Since the death of his wife from cancer, former marine Jim Hanson (The Grey's Liam Neeson) has fallen behind on his ranch's mortgage after his savings were drained by hospital bills. He spends his days between searching for day labor, for which even his good friends think he is too old, and patrolling his land along the border with Mexico and calling Border Patrol to pick up sick and dying border crossers who only just made it beyond the fence. When single mother Rosa (Narcos: Mιxico's Teresa Ruis) and her son Miguel (Jacob Perez) are abandoned by their "coyote" (Silk Road's David DeLau) guide on the other side of the fence, they risk the run themselves, on the run after her brother Carlos (Alfredo Quiroz) double-crossed the cartel. Their progress is hindered when they are nearly run over by Jim, allowing the cartel's men – lead by Mauricio (Peppermint's Juan Pablo Raba) – to catch up to them. A shootout ensues in which Rosa is hit. With her dying breath, she begs Jim to get Miguel to Chicago where they have family. He instead turns Miguel over to the local police – among them, trusted friend Sarah (Vikings' Katheryn Winnick) – but then he feels obligated when he discovers that the bag she offered to him as payment contains enough money to catch up on his mortgage payments. Upon learning that a supposed relative is waiting back in Mexico to claim Miguel, Jim sneaks him out of the holding facility and they take to the road with his faithful dog. Tracing Jim's credit card activity across the country, Mauricio is not just after Miguel, he is looking for vengeance for his brother who Jim killed in the shootout. As they get closer to Chicago, Mauricio eliminates any witnesses along the way, and Jim and Miguel learns that they cannot even trust the authorities.

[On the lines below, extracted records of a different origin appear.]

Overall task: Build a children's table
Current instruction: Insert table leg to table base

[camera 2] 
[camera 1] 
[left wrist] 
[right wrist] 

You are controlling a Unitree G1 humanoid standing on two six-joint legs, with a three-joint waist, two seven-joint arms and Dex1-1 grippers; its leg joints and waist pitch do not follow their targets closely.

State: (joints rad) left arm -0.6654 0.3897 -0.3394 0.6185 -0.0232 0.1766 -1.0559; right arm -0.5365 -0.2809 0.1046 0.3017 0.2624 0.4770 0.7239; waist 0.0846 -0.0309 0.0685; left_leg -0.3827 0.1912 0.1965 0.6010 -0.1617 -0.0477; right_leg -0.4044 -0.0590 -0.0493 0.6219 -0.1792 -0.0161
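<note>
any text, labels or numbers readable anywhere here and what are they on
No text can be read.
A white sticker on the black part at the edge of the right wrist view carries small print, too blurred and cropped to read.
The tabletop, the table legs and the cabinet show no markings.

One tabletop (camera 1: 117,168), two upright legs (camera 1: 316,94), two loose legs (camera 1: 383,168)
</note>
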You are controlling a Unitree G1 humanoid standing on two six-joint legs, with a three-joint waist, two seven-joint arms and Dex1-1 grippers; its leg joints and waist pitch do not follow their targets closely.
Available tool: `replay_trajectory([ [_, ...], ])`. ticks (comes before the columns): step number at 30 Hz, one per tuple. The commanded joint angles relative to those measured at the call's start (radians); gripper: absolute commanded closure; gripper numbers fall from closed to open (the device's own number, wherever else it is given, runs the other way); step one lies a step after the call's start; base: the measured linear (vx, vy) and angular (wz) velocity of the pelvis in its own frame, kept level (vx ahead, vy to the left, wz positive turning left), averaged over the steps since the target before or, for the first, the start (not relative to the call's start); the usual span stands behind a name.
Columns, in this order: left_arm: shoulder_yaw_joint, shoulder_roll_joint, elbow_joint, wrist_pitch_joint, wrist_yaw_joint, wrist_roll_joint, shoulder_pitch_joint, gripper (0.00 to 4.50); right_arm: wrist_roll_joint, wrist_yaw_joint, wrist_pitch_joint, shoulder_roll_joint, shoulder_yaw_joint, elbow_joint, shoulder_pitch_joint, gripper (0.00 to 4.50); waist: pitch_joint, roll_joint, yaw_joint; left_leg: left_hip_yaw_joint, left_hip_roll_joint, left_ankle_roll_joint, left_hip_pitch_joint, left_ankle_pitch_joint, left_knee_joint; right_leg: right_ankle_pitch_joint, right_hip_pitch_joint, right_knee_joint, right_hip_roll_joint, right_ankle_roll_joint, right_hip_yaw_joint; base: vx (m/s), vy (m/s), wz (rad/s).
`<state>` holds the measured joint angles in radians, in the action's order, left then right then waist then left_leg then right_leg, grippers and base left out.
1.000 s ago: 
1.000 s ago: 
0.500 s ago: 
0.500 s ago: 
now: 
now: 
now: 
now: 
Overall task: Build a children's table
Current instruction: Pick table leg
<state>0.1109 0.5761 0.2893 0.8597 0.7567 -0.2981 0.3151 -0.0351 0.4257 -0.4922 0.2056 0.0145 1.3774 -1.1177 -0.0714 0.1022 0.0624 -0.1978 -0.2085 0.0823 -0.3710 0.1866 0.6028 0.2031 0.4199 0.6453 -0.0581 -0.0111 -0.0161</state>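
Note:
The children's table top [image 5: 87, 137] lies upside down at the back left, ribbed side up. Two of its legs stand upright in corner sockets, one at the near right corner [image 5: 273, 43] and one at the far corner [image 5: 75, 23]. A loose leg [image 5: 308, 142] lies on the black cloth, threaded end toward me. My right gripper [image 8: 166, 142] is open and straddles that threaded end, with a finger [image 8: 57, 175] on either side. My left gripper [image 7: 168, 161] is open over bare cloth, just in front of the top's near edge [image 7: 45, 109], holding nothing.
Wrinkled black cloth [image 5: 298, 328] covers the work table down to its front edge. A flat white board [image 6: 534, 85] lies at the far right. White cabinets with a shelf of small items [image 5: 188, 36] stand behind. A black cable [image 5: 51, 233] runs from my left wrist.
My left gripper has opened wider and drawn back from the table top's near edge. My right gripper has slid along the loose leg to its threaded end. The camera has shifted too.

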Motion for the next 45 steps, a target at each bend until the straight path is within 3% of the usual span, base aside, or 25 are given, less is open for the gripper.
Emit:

Co-written and directed by Robert Lorenz (Trouble with the Curve) – best known as assistant director and second unit director on the directorial efforts of Clint Eastwood from Absolute Power through American Sniper – The Marskman is a such a by-the-numbers thriller in which there is so little room for novelty or nuance that attempts at the latter stand out feel half-baked and ultimately a disservice to the actor rather than the character. Among them is the tension between Jim's "I've worked all my life and served my country" feeling of being wronged and his sympathy for border crossers fleeing danger or seeking opportunity and providing competition when he needs to take day labor to catch up on his bills – perhaps believable in real life but feeling incongruous in a cookie cutter script – and attempts at sketching Mauricio with more delineation through his seeming respect (if not envy) of Jim's military service and lingering shots of him staring at examples of a suburban idyll alien to him. Poor Winnick, on the other hand, is wasted in a role that goes absolutely nowhere (the film pretty much forgets about her after we have been shown that she is also tracking Jim by way of the carnage left behind by Mauricio and his men). The pace does not really barrel along so much as move in fits and starts, feeling all the more episodic with the periodic reveal that some trooper or cop the protagonists meet along the way are in the cartel's pocket. Neeson brings gravitas to a roll one present day Bruce Willis would be phoning in, such that the modest production values and intimate (budget-friendly) scope of the film feels rather beneath him. This film did not need a pandemic to relegate it to direct-to-streaming/physical media exhibition.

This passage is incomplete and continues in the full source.